One can do CRUD operations as below now.

>>> import os
>>> import reviews


# Create ORM layer object instance.
>>> db = reviews.Reviews()

# With this, we can create/write records to db as following.
>>> tbl = 'reviews' # select database table, you want to operate on.
>>> db.write(tbl, rid=1, header='good thing', rating=5)
>>> db.write(tbl, rid=2, header='bad thing', rating=1, desc='what a disgusting thing')

# We can then read back the records individually are as whole as shown below.

# To read all the records from a table, simply pass the table name.
>>> db.read(tbl)
[(1, 'good thing', 5, ''), (2, 'bad thing', 1, 'what a disgusting thing')]

# To read the records from table, simply pass on the condition as params.
>>> db.read(tbl, rid=1) # Get records from table WHERE rid=1
[(1, 'good thing', 5, '')]

# Get records from table WHERE rid=1 and rating=3. Note that, there is no
# restriction on the order in which condition needs to be provided. Only
# the param name should be one of the COLUMN(s) in table.
>>> db.read(tbl, rating=3, rid=1)
[]
>>> db.read(tbl, rating=5, rid=1)
[(1, 'good thing', 5, '')]

# If we try to add another record with same primary key, it will error out.
>>> db.write(tbl, rid=1, header='good thing', rating=5)
Traceback (most recent call last):
  ...
  ...
sqlite3.IntegrityError: UNIQUE constraint failed: reviews.rid

# Updating the record is also possible by providing condition for records and updated values.
>>> where = {'rid': 2}
>>> db.update(tbl, condition=where, header='average item', rating=2)
>>> db.read(tbl)
[(1, 'good thing', 5, ''), (2, 'average item', 2, 'what a disgusting thing')]

# Deleteing the records is possble with any level of filtering.
>>> db.remove(tbl, rid=1)
>>> db.read(tbl)
[(2, 'average item', 2, 'what a disgusting thing')]

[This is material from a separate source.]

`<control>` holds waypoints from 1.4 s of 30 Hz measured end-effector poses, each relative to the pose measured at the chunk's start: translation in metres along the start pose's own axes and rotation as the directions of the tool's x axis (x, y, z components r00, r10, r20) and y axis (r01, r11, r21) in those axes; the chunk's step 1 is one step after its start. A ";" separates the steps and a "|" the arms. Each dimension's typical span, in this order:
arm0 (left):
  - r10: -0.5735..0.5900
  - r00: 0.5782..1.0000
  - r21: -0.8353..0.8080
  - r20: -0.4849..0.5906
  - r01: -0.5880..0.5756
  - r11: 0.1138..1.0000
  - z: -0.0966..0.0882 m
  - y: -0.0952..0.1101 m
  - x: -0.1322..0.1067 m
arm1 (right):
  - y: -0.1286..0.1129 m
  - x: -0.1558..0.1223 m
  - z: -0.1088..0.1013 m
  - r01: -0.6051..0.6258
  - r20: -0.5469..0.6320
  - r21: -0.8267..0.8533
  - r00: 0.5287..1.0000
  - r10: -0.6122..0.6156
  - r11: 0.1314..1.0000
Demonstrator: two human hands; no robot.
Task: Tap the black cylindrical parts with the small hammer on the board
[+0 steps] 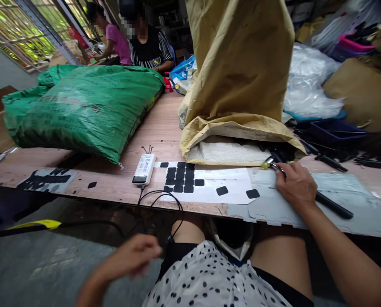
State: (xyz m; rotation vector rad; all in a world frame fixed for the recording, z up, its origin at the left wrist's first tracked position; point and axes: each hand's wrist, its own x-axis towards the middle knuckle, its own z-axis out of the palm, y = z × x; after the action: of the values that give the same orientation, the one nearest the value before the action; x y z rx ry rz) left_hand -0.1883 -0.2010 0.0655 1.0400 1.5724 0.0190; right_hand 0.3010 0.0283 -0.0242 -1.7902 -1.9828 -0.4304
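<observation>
My right hand is closed around a black-handled tool with a shiny metal end. A small yellow-green piece sits at that end, by the mouth of a big tan sack. Dark pieces show inside the sack's opening. Beneath this hand lies a grey sheet. My left hand hangs below the table edge, left of my lap, smeared by motion; whether it holds anything cannot be made out. Black rounded squares lie in rows on a white sheet, with a few loose ones beside them.
A white power bank with a black cable is on the table. A full green sack lies at left. Black handles and a dark blue tray are at right. Two people sit at the back.
</observation>
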 end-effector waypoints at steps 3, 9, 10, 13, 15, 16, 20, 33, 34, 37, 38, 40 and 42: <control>-0.156 0.748 -0.131 -0.646 0.093 0.987 -0.087 -0.032 -0.016 | 0.000 0.000 0.001 -0.016 0.023 -0.035 1.000 0.016 0.999; 0.024 0.338 0.088 -0.941 0.173 0.981 -0.133 0.025 0.070 | -0.002 0.001 -0.002 -0.029 0.025 -0.020 0.999 0.029 0.999; 0.039 0.353 0.116 -0.935 0.200 0.973 -0.129 0.033 0.085 | -0.002 0.001 -0.003 -0.029 0.026 -0.012 0.999 0.029 1.000; 0.052 0.412 0.168 -0.910 0.251 0.953 -0.121 0.039 0.114 | -0.002 0.001 -0.004 -0.027 0.030 0.008 0.999 0.027 1.000; 0.072 0.445 0.199 -0.893 0.245 0.949 -0.124 0.032 0.120 | -0.001 0.001 -0.003 -0.037 0.030 0.006 0.999 0.037 0.999; 0.091 0.447 0.215 -0.890 0.235 0.948 -0.125 0.028 0.121 | 0.000 0.001 -0.002 -0.043 0.030 0.004 0.999 0.043 0.999; 0.194 0.353 0.273 -0.916 0.190 0.943 -0.126 0.016 0.120 | 0.004 0.000 0.003 -0.028 0.020 -0.003 0.999 0.028 1.000; 0.265 0.064 0.267 -0.962 0.017 0.964 -0.072 0.034 0.099 | 0.005 0.000 0.005 0.031 -0.035 -0.032 0.999 -0.032 0.999; 0.252 0.068 0.254 -0.965 0.025 0.967 -0.069 0.038 0.097 | 0.005 0.000 0.005 0.026 -0.029 -0.021 0.999 -0.027 0.999; 0.220 0.072 0.223 -0.973 0.029 0.974 -0.064 0.047 0.095 | 0.005 0.000 0.005 0.008 -0.026 0.019 1.000 -0.008 1.000; 0.213 0.072 0.216 -0.974 0.026 0.976 -0.063 0.048 0.095 | 0.005 0.000 0.005 0.006 -0.031 0.025 1.000 -0.005 1.000; 0.205 0.069 0.207 -0.976 0.022 0.978 -0.063 0.048 0.095 | 0.005 0.000 0.005 0.014 -0.040 0.024 0.999 -0.013 1.000; 0.203 0.061 0.205 -0.977 0.020 0.979 -0.063 0.045 0.096 | 0.005 0.000 0.006 0.025 -0.050 0.016 0.998 -0.025 1.000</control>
State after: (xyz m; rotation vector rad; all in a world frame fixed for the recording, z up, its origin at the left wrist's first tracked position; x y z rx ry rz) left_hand -0.2034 -0.0827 0.0335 1.3450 2.8394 0.9627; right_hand 0.3057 0.0314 -0.0296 -1.7297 -1.9713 -0.4600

# At this point, however, all of your records are being maintained by SQLITE in-memory.
# However, commit API can be used to persist them in the DB file.
>>> db.commit()

Parallel operations are allowed and handled well as long as DB connection is used within same thread, which is essentially sqlite module requirement. Example of this is here.